Она замолчала и прохладной ладонью коснулась моего лица. Ее руки обвили меня, и она зашептала мне в затылок. Я почувствовал, как зашевелились волоски на шее. Ощущение было эротичным и тревожным одновременно.
– Итак… – продолжила она, и я слышал, что она улыбается. – Юноша шел через пустошь и наконец добрался до места, где жила Колдунья. Увидев ее красную кибитку в низине между холмами, он задрожал от радости и страха. Приближалась ночь, и под покровом багрового заката он прокрался к повозке и заглянул внутрь… Колдунья ждала. Она увидела его на пороге и не сдержала смеха, когда юноша поднял меч. «Готовься к смерти, ведьма!» – крикнул он. Колдунья шагнула к свету, и юноша увидел, что она прекрасна. Она распахнула свое одеяние… вот так.

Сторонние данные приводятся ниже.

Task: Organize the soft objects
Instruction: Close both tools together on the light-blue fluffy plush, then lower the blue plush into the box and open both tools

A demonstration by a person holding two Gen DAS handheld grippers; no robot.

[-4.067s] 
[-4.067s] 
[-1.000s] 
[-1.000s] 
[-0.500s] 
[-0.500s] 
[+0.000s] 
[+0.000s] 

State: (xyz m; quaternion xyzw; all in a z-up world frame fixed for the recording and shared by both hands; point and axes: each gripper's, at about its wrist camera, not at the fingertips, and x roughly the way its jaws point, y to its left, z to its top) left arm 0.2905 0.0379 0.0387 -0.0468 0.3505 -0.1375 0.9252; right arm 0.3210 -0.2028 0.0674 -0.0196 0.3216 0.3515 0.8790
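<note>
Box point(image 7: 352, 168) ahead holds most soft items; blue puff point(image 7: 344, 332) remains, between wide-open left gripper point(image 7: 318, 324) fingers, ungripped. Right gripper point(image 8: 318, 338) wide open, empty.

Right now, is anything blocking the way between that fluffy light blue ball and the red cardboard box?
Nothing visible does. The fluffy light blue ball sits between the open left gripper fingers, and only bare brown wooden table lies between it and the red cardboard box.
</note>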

Она величественно сбросила кимоно. Мгновение стояла передо мной, словно языческая богиня, кожа в розоватом свете отливала красной медью, распущенные волосы спускались до талии. Шива позади нее грациозно вытянул руки в необузданном желании. Она плавно потянулась к моей рубашке, расстегнула. Я стоял как зачарованный и не мог двинуться, атакованный со всех сторон ее почти видимой чувственностью, вспыхнувшей, словно огни святого Эльма. Она повернулась к свету, и я взглянул на нее сквозь красную вуаль ее волос: что-то проникло в меня и повлекло к ней столь неудержимо, что я готов был кричать… Но в глазах ее не было ни любви, ни нежности – лишь голод, бездонное ликование, которое могло быть вожделением, жаждой мести или даже ненавистью. Я понял, что мне все равно.